The lottery is a game of chance in which people pay a small amount of money and either choose a group of numbers or let machines randomly spit out combinations. The winner gets a big prize. The lottery was a popular way to raise funds for state governments in the immediate post-World War II period when states were expanding their array of social safety net services and needed additional revenue without raising the burden on the middle class and working poor.

Lottery advertising typically focuses on two messages. One is that playing the lottery is fun. Many people who never gamble otherwise spend a small part of their incomes on lottery tickets. The other message is that winning the lottery will improve your life. It is a tempting message, particularly for those in the bottom quintile of income who have few other discretionary opportunities. The reality is that lottery winnings are often taxed heavily and spent quickly, and those who win have no more stability or opportunity than they did before the big win.

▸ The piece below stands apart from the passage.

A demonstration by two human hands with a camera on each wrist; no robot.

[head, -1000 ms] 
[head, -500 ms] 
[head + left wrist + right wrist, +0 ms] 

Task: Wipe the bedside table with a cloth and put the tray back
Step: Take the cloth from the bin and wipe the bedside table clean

Those who play the lottery are likely to covet money and things that money can buy. God tells us to earn wealth through hard work, and warns that laziness leads to poverty (Proverbs 24:34). Lottery players are likely to covet their neighbors’ houses or cars, even though the Bible forbids coveting them. They may also be tempted to believe that winning the lottery will cure their problems, but God tells us that “there is no one who can profit from wickedness” (Proverbs 14:26). The only real benefit from playing the lottery is the feeling of hopelessness when they lose.